Tasty waters taught me to hydrate

Meet my new best friends.

Hydration hang-up

I have always haaaaaated drinking water. Hate it-hate it. Only when I was well over the line of thirst would I ever actually welcome any water into my mouth. Not just water; drinking anything has always been secondary for me. I could go an entire meal and not sip one drink of anything. If I ever needed to fall asleep, I would simply imagine a glass of water from the faucet. Instant zzz’s.

When training for races, or just willy-nilly running in the Dallas heat, you kind of have to drink water. For past training runs, I’d bring a hand-held bottle or Camelbak of iced tap water, sometimes with a Nuun tablet. I’d drink — during my runs. I passively declared hydrating during a run, and whatever incidental water from fruit, my morning coffee, etc., to be enough. I never gave a second thought to hydration IRL.

Fast forward to this bout of training, for my first marathon. When I started on April 8, I was starting back up after the longest break  that I’d taken in a long time (besides one-off quick runs here and there). More than a year. I really feeling like I was at a deficit, and hot weather was already rearing its head. I felt behind, like a newbie. Maybe it was desperation, but I was ready to reassess my approach and find any sort of edge to help me feel in control of my performance. I didn’t know what that edge was yet, but I was open.

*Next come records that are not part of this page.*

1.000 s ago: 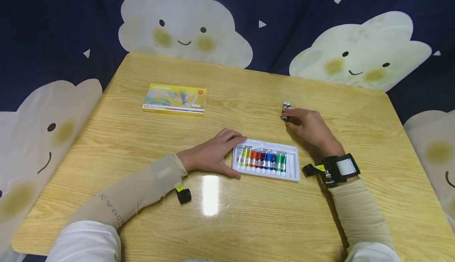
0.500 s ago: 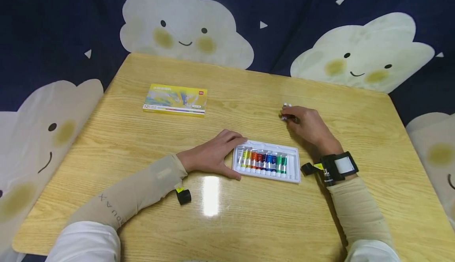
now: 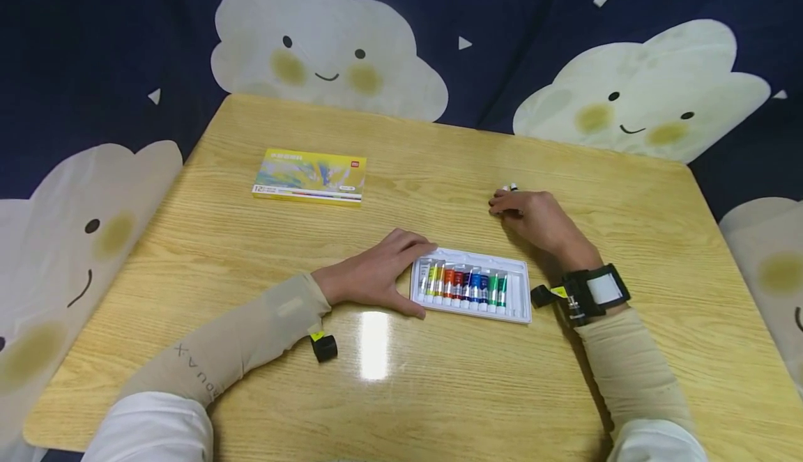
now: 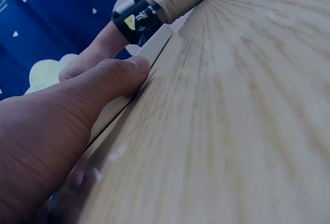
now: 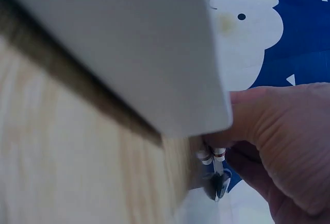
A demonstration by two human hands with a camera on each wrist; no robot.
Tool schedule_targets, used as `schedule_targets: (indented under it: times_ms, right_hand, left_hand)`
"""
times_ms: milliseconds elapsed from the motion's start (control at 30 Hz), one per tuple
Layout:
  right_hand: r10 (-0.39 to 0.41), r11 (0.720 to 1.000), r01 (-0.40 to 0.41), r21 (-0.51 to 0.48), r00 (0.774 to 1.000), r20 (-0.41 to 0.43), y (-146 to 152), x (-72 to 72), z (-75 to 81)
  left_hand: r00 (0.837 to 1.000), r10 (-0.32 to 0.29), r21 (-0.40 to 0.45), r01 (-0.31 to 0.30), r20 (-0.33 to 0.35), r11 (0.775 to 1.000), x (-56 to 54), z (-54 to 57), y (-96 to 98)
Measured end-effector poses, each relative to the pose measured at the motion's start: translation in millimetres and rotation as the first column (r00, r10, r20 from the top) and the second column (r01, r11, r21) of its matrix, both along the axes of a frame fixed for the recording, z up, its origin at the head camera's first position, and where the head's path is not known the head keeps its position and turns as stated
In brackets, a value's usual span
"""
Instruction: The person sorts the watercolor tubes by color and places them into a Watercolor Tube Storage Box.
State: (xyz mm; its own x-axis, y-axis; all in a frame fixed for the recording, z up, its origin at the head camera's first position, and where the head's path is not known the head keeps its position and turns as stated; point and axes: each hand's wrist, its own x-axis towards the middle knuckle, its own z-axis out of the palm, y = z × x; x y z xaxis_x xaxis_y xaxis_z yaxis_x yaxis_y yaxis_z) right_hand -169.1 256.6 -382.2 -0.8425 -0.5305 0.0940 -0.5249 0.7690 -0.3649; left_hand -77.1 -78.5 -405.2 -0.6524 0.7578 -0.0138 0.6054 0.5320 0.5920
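In the head view a white plastic tray (image 3: 517, 309) holds a row of small paint tubes in several colours, from yellow to green. Its left end sits in the grip of my left hand (image 3: 376, 274), thumb along the near side and fingers at the far side. Beyond the tray's right end, my right hand (image 3: 542, 221) pinches small paint tubes, whose white caps (image 3: 514, 187) show past the fingers. The right wrist view has two tubes (image 5: 218, 155) between thumb and fingers, partly hidden. There the tray's white edge (image 5: 129, 44) fills the foreground.
A flat yellow paint box (image 3: 309, 178) lies at the back left of the wooden table (image 3: 439, 392). Dark blue cloth with cloud faces (image 3: 326, 51) hangs behind the far edge. Small cameras (image 3: 324, 347) are strapped at both wrists.
My right fingers have shifted slightly left and closer over the paint tubes, covering more of them. The left hand and the tray stay in place.
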Motion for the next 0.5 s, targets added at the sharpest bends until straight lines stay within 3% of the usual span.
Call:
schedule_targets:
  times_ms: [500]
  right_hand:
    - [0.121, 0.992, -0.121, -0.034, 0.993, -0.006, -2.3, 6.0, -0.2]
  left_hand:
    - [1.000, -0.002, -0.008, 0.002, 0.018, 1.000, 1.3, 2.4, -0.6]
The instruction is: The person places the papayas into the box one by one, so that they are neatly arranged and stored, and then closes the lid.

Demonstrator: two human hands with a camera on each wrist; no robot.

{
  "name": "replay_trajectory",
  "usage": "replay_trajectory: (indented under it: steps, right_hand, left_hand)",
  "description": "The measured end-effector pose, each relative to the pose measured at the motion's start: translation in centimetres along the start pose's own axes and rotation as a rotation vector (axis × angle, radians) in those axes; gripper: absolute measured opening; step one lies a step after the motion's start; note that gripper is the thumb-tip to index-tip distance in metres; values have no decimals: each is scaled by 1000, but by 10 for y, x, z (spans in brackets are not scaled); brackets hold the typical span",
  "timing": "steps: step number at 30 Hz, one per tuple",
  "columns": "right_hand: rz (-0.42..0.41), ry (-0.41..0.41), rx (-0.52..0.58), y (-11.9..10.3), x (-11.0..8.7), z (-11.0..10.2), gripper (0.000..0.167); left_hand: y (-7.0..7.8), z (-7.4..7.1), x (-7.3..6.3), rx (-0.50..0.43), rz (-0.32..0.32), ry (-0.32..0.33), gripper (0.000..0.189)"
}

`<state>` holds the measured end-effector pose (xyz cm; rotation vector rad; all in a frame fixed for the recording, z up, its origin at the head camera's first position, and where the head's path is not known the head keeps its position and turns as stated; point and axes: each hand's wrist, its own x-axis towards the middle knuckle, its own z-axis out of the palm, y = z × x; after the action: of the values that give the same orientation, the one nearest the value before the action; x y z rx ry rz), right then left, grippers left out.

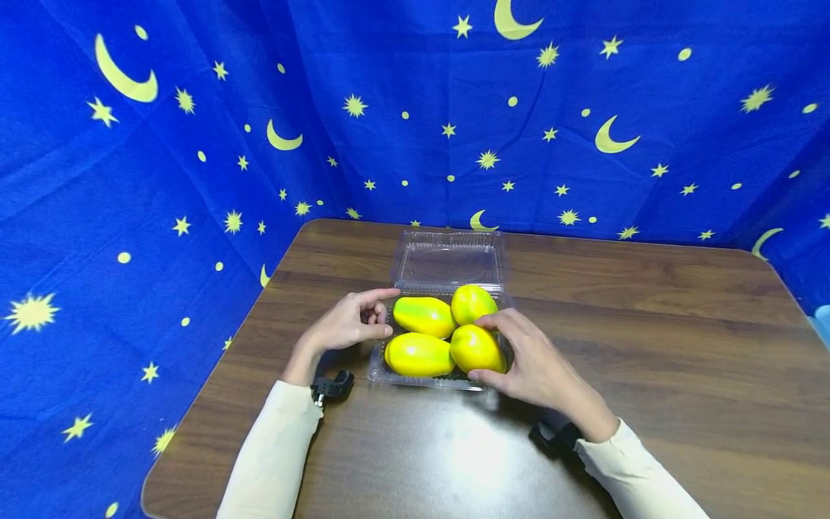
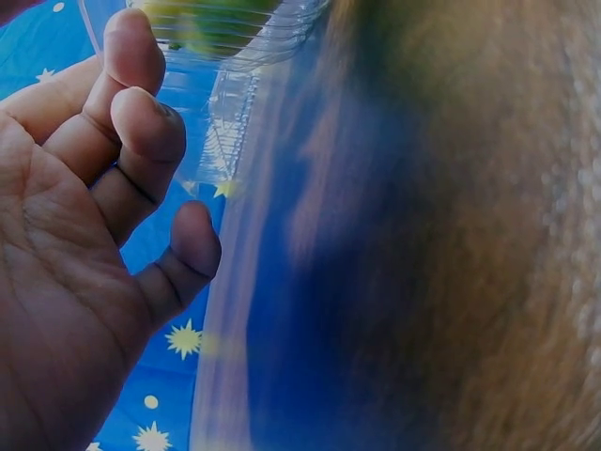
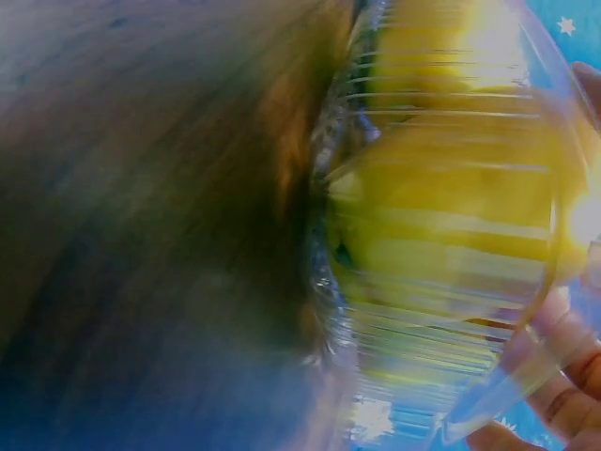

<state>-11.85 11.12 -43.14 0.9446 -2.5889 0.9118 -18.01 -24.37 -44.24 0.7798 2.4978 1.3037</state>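
Clear, thin plastic container (image 1: 421,383) with crimped rim and ribbed walls, standing on a glossy wood-grain table (image 1: 648,360); hinged lid (image 1: 447,268) of the same plastic folded back at the far side, fluted at the edges. Inside, two by two, with smooth, shiny skins: back-left fruit (image 1: 424,317), an elongated oval, yellow flushed with lime green; front-left fruit (image 1: 420,355), similarly long, bright yellow with a greenish tinge; back-right fruit (image 1: 473,303), rounder in outline, yellow-green; front-right fruit (image 1: 476,349), likewise rounded, deeper yellow. Right hand (image 1: 538,364): thumb and fingers curved about the front-right fruit, gripping it at the container's right end. Left hand (image 1: 353,321): beside the left wall, index finger extended, other fingers loosely bent, nothing in grasp; contact with the plastic impossible to confirm. Cream sleeves (image 1: 269,454) and black wrist mounts (image 1: 333,386) at both forearms. Beyond, draped blue cloth (image 1: 421,72) printed with yellow crescents, stars and dots.
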Motion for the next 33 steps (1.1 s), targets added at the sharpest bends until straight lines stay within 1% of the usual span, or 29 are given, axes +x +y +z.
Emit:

My husband is working on his kinesiology degree, and one day he mentioned a class discussion that I had never thought much about: Hydration around the clock, especially in the preceding days, is one of the most important aspects to a successful run. It just clicked.

Figuring out a solution

I had finally ID’d a big, missing component in my running. But the solution couldn’t be simply “drink more water.” Knowing that I needed to hydrate all day didn’t mean I’d magically like it. But I had to find a way to give this new discipline a chance to take root. To succeed, I was going to have to find a way to like the thing I hated.

You gotta hydrate

This used to be my insides.

I started with asking myself why I disliked water so badly in the first place. It ended up that it was really the taste and feel of tap water that I hated. I like bottled water just fine. Why? The water inside is purified and distilled. It’s got nice mouthfeel. But I’m too cheap to spring for a big dispenser/cooler, and I’m not going to continuously buy a gob of, like, 16 ounce bottles every time I go to the store. I wanted the nice-mouthfeel water, but I didn’t want to pay for it.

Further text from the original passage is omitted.